Correlations of fluctuations of the flux in Lyman-$α$ forests of high-redshift quasars have been observed by the Baryonic Acoustic Oscillation Spectroscopy Survey (BOSS) and the Dark Energy Spectroscopy Instrument (DESI) survey where they have revealed the effects of baryon acoustic oscillations (BAO). In order to fit the correlation functions to a physical model and thereby constrain cosmological parameters, it is necessary to take into account the effects of fitting the observed spectra to a template about which the fluctuations are measured. In this paper we use mock spectra to test the distortion matrix technique that has been used since the final BOSS data release to appropriately distort the models. We show that while percent-level effects on the derived forest bias parameters may be present, the technique works sufficiently well that the determination of the BAO peak position is not affected at the percent level. We introduce modifications in the technique used by DESI that were not in the original applications and suggest further possibilities for improvements.

Figures (15)

• Figure 1: A high signal-to-noise DESI quasar spectrum as a function of observed wavelength. The black curve is the estimated continuum, $\overline{F}(z_\lambda) C_{q}(\lambda_{{\rm rest}})$, over the restframe wavelength range $1040<\lambda_{{\rm rest}}<1200\text{\normalfont\AA}$ used in this study.
• Figure 2: Two quasars and their forests. The measured correlation $\langle\delta^m_{q\lambda}\delta^{m}_{q^\prime\lambda^\prime}\rangle$ will have admixtures of all $\langle\delta^t_{q\lambda^{\prime\prime}}\delta^t_{q^\prime \lambda^{\prime\prime\prime}}\rangle$. If the intrinsic correlation $\langle\delta^t_{q\lambda}\delta^t_{q^\prime\lambda^\prime}\rangle$ is small, the measured correlations can be dominated by nearby pixels $(\lambda^{\prime\prime},\lambda^{\prime\prime\prime})$ as illustrated here.
• Figure 3: Comparison of true and measured auto-correlation functions for the stack of 10 completed-survey DESI mock data sets Herrera_2024. The left panel shows the true auto-correlation function, $\xi^t(r_\perp,r_\parallel)$ (multiplied by $r^2$ for better visualization), and the right panel shows the difference between the true auto-correlation and the measured auto-correlation, $\xi^m(r_\perp,r_\parallel)$. For small $r_\perp$ and large $r_\parallel$, the large positive values of the difference come about because the continuum fitting effectively subtracts a portion of the large positive values of $\xi^t$ at small $r$. For large $r_\perp$, the positive (negative) differences at small (large) $r_\parallel$ result from subtracting a portion of the neighboring positive (negative) correlations.
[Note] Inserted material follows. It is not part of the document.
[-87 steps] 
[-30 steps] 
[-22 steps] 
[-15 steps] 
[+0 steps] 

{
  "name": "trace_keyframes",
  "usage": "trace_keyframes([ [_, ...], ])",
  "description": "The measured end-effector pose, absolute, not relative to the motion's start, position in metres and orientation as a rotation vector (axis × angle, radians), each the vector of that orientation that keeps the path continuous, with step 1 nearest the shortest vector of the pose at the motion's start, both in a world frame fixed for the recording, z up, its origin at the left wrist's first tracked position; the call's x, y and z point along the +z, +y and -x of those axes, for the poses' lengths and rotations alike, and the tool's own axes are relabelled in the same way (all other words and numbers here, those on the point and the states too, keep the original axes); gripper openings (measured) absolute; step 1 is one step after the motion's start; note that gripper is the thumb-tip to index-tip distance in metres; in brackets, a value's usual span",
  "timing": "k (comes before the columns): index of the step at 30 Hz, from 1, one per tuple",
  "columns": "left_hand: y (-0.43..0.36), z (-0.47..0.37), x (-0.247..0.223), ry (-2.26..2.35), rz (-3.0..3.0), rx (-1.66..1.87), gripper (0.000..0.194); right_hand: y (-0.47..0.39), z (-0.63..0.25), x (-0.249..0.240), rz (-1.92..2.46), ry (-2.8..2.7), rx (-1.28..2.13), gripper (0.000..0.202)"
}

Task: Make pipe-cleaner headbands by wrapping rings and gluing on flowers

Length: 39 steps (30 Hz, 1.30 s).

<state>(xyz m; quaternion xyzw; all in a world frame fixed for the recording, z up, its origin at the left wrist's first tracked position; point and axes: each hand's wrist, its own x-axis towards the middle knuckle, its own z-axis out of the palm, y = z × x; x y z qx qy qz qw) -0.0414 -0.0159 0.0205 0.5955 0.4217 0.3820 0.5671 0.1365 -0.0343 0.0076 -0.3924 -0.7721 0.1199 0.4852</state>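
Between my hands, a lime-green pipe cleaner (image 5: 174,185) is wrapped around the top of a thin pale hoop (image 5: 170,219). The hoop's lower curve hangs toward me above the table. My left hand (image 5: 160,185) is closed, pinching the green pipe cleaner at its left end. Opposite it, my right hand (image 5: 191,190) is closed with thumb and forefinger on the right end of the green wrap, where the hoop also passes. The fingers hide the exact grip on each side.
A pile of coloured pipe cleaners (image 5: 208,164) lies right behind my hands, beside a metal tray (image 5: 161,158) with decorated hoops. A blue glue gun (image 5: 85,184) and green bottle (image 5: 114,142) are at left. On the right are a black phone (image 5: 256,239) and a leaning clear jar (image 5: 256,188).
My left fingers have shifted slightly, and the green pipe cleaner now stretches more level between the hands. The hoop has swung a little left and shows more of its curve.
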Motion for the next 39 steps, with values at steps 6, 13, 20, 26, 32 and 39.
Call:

The green lines show the lines $\mu=r_\parallel/r=0.95$, 0.8 and 0.5.
• Figure 4: The auto-correlation (top four panels) and the cross-correlation (bottom four panels) for the stack of 10 completed-survey DESI mock data sets Herrera_2024. The solid lines show the correlations of the projected measured field, $\delta^{mp}_{q\lambda}$, averaged over the $\mu$ range as labeled. The black dotted lines show the measured correlation of the projected true field, $\delta^{tp}_{q\lambda}$. The dashed lines show the correlations of the true field, $\delta^t_{q\lambda}$. The error bars are representative of the expected DESI results. For the cross-correlation, points with $\mu<0$ are plotted at $r<0$.
• Figure 5: The auto-correlation function for the stack of 10 completed-survey DESI mock data sets. The solid red lines show the correlations of the projected measured field, $\delta^{mp}_{q\lambda}$, averaged over the $\mu$ range as labeled. The dashed red lines show the measured correlation of the true field, $\delta^t_{q\lambda}$. The dotted black lines show the correlations of the true field corrected by the distortion matrix, $DM*\xi^{t}(z_0)$. The error bars are representative of the expected completed-survey DESI results.